-- TASK PROMPT --
Nothing in the listing may change. Repeat all of it.

-- DATA SUPPLIED --
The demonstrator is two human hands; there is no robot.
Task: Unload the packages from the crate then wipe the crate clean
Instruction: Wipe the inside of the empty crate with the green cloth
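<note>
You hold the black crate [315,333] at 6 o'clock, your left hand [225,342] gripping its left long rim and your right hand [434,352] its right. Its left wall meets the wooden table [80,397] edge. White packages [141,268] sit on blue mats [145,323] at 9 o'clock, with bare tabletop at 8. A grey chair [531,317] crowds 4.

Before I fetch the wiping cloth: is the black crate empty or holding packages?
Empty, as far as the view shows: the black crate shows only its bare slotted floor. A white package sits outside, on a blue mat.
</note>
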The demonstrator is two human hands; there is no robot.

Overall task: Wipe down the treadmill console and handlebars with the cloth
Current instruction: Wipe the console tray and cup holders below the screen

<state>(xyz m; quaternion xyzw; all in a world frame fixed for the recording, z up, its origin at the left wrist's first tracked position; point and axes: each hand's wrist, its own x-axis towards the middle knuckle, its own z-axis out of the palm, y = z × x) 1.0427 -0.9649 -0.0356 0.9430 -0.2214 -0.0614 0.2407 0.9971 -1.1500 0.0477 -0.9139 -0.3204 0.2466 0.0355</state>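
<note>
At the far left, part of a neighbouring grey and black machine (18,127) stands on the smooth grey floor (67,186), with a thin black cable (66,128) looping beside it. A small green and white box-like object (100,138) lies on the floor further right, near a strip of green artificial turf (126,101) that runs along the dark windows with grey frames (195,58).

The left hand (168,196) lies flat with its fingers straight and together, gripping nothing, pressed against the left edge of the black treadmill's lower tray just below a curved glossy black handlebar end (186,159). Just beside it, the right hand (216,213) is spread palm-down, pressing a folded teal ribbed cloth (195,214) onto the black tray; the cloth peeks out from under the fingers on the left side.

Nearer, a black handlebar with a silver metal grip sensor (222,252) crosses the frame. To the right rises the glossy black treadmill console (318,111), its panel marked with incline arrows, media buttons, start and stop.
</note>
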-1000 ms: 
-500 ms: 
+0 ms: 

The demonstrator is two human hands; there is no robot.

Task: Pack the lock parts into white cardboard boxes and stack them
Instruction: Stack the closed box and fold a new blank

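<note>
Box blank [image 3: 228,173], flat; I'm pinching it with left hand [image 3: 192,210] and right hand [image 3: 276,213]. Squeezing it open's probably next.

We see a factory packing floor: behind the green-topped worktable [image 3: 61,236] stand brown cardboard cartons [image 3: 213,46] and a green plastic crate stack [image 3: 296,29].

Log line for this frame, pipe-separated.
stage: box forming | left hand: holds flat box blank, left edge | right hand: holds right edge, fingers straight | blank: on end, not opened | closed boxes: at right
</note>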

-- COMPLETED TASK --
The demonstrator is two human hands; there is no robot.
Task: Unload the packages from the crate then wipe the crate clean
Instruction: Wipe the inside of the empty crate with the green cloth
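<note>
You hold the black crate [315,333] at 6 o'clock, your left hand [225,342] gripping its left long rim and your right hand [434,352] its right. Its left wall meets the wooden table [80,397] edge. White packages [141,268] sit on blue mats [145,323] at 9 o'clock, with bare tabletop at 8. A grey chair [531,317] crowds 4.

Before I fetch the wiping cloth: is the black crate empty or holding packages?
Empty, as far as the view shows: the black crate shows only its bare slotted floor. A white package sits outside, on a blue mat.
</note>
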The demonstrator is two human hands; there is no robot.

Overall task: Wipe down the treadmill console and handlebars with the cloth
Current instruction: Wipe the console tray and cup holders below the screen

<state>(xyz m; quaternion xyzw; all in a world frame fixed for the recording, z up, its origin at the left wrist's first tracked position; point and axes: each hand's wrist, its own x-axis towards the middle knuckle, its own z-axis out of the palm, y = z × x) 1.0427 -0.9649 -0.0356 0.9430 -0.2214 -0.0614 0.2407 0.9971 -1.1500 0.0477 -0.9139 -0.3204 0.2466 0.0355</state>
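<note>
At the far left, part of a neighbouring grey and black machine (18,127) stands on the smooth grey floor (67,186), with a thin black cable (66,128) looping beside it. A small green and white box-like object (100,138) lies on the floor further right, near a strip of green artificial turf (126,101) that runs along the dark windows with grey frames (195,58).

The left hand (168,196) lies flat with its fingers straight and together, gripping nothing, pressed against the left edge of the black treadmill's lower tray just below a curved glossy black handlebar end (186,159). Just beside it, the right hand (216,213) is spread palm-down, pressing a folded teal ribbed cloth (195,214) onto the black tray; the cloth peeks out from under the fingers on the left side.

Nearer, a black handlebar with a silver metal grip sensor (222,252) crosses the frame. To the right rises the glossy black treadmill console (318,111), its panel marked with incline arrows, media buttons, start and stop.
</note>
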-1000 ms: 
-500 ms: 
+0 ms: 

The demonstrator is two human hands; there is no robot.

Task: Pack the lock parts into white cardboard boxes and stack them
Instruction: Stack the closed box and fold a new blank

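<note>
Box blank [image 3: 228,173], flat; I'm pinching it with left hand [image 3: 192,210] and right hand [image 3: 276,213]. Squeezing it open's probably next.

We see a factory packing floor: behind the green-topped worktable [image 3: 61,236] stand brown cardboard cartons [image 3: 213,46] and a green plastic crate stack [image 3: 296,29].

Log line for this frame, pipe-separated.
stage: box forming | left hand: holds flat box blank, left edge | right hand: holds right edge, fingers straight | blank: on end, not opened | closed boxes: at right
</note>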

Nothing further is required for this answer.